### WHAT IS NEEDED
The copy must match the data below line for line and contain no images.

● ● ● ●

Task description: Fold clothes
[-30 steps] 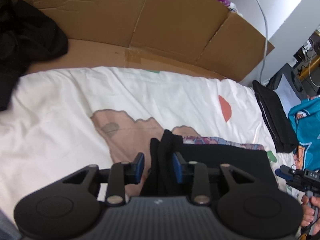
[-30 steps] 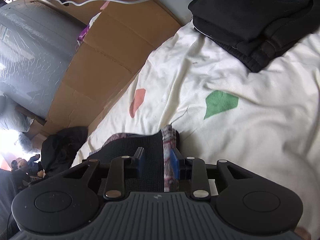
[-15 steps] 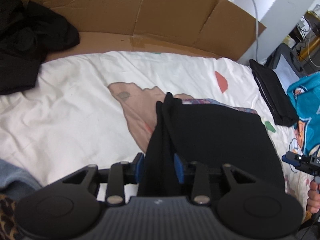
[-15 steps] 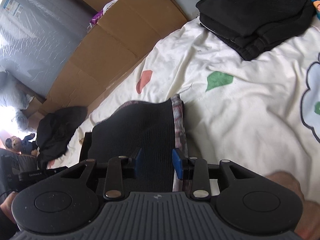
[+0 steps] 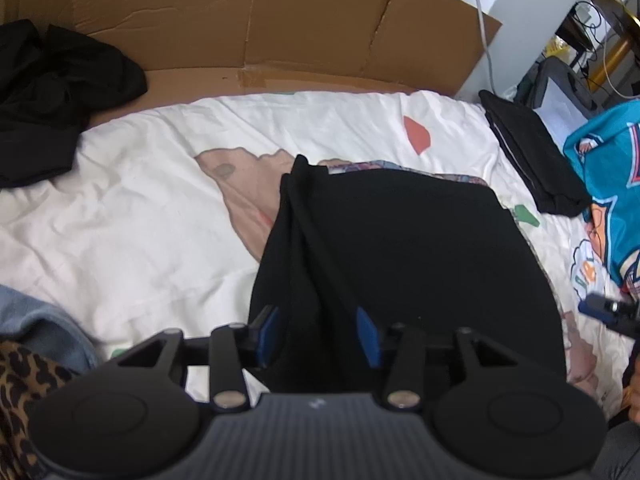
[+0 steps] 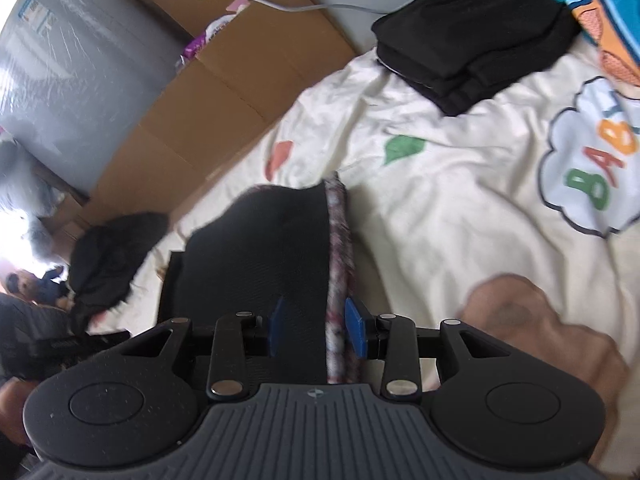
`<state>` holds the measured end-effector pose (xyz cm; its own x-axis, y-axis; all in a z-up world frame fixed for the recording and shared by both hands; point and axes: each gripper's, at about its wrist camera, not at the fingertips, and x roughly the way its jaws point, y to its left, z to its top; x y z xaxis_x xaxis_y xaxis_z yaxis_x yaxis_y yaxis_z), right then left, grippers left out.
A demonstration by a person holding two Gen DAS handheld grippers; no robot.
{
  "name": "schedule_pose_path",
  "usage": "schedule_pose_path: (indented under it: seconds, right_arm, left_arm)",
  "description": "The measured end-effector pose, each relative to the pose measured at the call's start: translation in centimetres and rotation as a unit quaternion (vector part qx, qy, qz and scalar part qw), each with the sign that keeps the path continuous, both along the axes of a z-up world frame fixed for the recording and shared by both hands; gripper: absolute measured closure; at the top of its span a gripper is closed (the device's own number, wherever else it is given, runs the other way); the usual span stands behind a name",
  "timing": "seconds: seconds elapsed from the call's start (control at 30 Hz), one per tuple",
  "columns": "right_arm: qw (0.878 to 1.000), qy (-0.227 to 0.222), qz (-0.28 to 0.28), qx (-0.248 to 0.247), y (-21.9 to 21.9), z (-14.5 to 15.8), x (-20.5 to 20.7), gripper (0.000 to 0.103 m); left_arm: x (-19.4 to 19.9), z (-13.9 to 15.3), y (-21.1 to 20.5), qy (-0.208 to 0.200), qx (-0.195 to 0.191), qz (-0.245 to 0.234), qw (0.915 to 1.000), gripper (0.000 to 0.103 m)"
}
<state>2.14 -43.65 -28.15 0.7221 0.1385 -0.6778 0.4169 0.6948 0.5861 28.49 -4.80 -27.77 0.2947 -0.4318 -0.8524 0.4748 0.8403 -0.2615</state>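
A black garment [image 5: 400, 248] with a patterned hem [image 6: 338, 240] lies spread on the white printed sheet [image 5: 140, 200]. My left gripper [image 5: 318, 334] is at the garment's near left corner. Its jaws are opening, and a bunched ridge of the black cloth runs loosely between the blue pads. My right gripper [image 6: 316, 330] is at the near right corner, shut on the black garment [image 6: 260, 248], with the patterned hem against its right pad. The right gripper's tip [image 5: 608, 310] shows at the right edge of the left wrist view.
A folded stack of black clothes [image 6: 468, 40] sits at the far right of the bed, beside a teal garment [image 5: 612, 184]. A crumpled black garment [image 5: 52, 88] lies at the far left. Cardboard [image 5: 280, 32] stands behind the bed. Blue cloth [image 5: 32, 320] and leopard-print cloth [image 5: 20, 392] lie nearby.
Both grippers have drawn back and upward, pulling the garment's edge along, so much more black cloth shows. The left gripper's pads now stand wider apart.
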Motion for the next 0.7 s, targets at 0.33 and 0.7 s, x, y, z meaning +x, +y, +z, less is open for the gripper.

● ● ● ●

### TASK ANSWER
Task description: Fold clothes
[-30 steps] 
[-30 steps] 
[-15 steps] 
[-15 steps] 
[+0 steps] 
[+0 steps] 
`<state>` holds the measured end-effector pose (xyz cm; its own x-axis, y-axis; all in a z-up world frame fixed for the recording and shared by both hands; point and axes: each gripper's, at about its wrist camera, not at the fingertips, and x roughly the way its jaws point, y to its left, z to its top; x y z xaxis_x xaxis_y xaxis_z yaxis_x yaxis_y yaxis_z), right then left, grippers left out.
A demonstration by a person holding two Gen DAS handheld grippers; no robot.
{
  "name": "schedule_pose_path",
  "usage": "schedule_pose_path: (indented under it: seconds, right_arm, left_arm)",
  "description": "The measured end-effector pose, each relative to the pose measured at the call's start: translation in centimetres and rotation as a unit quaternion (vector part qx, qy, qz and scalar part qw), each with the sign that keeps the path continuous, both along the axes of a z-up world frame fixed for the recording and shared by both hands; gripper: absolute measured closure; at the top of its span a gripper is closed (the device's own number, wherever else it is given, runs the other way); the usual span stands behind a name",
  "timing": "seconds: seconds elapsed from the call's start (control at 30 Hz), one per tuple",
  "columns": "right_arm: qw (0.878 to 1.000), qy (-0.227 to 0.222), qz (-0.28 to 0.28), qx (-0.248 to 0.247), y (-21.9 to 21.9), z (-14.5 to 15.8), x (-20.5 to 20.7), gripper (0.000 to 0.103 m); left_arm: x (-19.4 to 19.9), z (-13.9 to 15.3), y (-21.1 to 20.5), qy (-0.208 to 0.200), qx (-0.195 to 0.191), qz (-0.245 to 0.234), qw (0.915 to 1.000), gripper (0.000 to 0.103 m)"
}
<state>2.14 -43.65 -28.15 0.7221 0.1385 -0.6778 0.4169 0.6948 0.5861 28.49 -4.80 -27.77 0.2947 -0.4318 -0.8524 0.4748 0.8403 -0.2615</state>
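A black garment [image 5: 400, 248] with a patterned hem [image 6: 338, 240] lies spread on the white printed sheet [image 5: 140, 200]. My left gripper [image 5: 318, 334] is at the garment's near left corner. Its jaws are opening, and a bunched ridge of the black cloth runs loosely between the blue pads. My right gripper [image 6: 316, 330] is at the near right corner, shut on the black garment [image 6: 260, 248], with the patterned hem against its right pad. The right gripper's tip [image 5: 608, 310] shows at the right edge of the left wrist view.
A folded stack of black clothes [image 6: 468, 40] sits at the far right of the bed, beside a teal garment [image 5: 612, 184]. A crumpled black garment [image 5: 52, 88] lies at the far left. Cardboard [image 5: 280, 32] stands behind the bed. Blue cloth [image 5: 32, 320] and leopard-print cloth [image 5: 20, 392] lie nearby.
Both grippers have drawn back and upward, pulling the garment's edge along, so much more black cloth shows. The left gripper's pads now stand wider apart.
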Motion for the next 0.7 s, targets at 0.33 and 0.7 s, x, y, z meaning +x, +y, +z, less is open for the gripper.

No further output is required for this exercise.